HIV infection and antiretroviral treatment are associated with changes in lipid levels, insulin resistance and risk of cardiovascular disease (CVD). We investigated these changes in the first 96 weeks of treatment with low-dose stavudine or tenofovir regimens.

Methods

This is a secondary analysis of a double blind, randomised controlled trial performed in South-Africa, Uganda and India comparing low-dose stavudine (20 mg twice daily) with tenofovir in combination with efavirenz and lamivudine in antiretroviral-naïve adults (n?=?1067) (Clinicaltrials.gov, NCT02670772). Over 96 weeks, data were collected on fasting lipids, glucose and insulin. Insulin resistance was assessed with the HOMA-IR index and 10-year CVD risk with the Framingham risk score (FRS). A generalized linear mixed model was used to estimate trends over time.

Results

Participants were on average 35.3 years old, 57.6% female and 91.8% Black African. All lipid levels increased following treatment initiation, with the sharpest increase in the first 24 weeks of treatment.
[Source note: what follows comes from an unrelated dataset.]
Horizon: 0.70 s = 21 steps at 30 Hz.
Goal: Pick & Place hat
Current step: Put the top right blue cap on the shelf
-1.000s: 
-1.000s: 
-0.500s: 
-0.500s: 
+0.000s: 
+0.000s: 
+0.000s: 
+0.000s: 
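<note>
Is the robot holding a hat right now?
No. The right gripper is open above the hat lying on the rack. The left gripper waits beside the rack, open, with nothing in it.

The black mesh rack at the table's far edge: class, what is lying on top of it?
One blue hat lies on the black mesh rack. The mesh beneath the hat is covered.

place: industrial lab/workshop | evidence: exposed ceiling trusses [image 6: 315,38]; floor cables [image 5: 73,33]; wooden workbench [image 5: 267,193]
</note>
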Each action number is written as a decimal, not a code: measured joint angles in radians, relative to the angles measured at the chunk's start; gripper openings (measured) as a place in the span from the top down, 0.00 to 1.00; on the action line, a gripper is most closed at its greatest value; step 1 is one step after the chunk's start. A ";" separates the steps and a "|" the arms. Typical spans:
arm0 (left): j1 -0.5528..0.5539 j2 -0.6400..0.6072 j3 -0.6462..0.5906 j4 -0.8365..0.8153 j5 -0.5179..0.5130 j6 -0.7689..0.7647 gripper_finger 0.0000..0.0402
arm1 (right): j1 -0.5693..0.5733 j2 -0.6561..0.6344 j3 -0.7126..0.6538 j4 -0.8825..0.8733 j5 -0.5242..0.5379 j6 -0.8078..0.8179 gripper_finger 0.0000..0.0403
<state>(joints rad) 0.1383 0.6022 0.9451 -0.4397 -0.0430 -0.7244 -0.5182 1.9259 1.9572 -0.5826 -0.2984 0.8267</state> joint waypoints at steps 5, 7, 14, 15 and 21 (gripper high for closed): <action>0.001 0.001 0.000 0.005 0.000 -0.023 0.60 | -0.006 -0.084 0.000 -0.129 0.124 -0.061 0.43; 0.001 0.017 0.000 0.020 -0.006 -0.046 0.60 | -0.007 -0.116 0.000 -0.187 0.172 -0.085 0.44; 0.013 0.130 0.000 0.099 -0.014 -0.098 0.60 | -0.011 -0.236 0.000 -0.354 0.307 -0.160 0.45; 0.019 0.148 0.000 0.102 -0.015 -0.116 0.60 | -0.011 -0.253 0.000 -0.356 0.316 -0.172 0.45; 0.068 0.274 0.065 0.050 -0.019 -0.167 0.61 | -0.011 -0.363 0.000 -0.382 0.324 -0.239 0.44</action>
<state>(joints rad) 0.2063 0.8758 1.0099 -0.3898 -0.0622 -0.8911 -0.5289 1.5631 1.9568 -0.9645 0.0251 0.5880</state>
The increase in all lipid subcomponents over 96 weeks was higher among those in the stavudine than the tenofovir group. Insulin resistance increased steadily with no difference detected between study groups. FRS rose from 1.90% (1.84–1.98%) at baseline to 2.06 (1.98–2.15%) at week 96 for the total group, with no difference between treatment arms (p?=?0.144). Lipid changes were more marked in Indian than African participants.

Conclusion

Lipid levels increased in both groups, with low-dose stavudine resulting in a worse lipid profile compared to tenofovir. Insulin resistance increased, with no difference between regimens. CVD risk increased over time and tended to increase more in the group on stavudine. The low CVD risk across both arms argues against routine lipid and glucose monitoring in the absence of other CVD risk factors. In high risk patients, monitoring may only be appropriate at least a year after treatment initiation.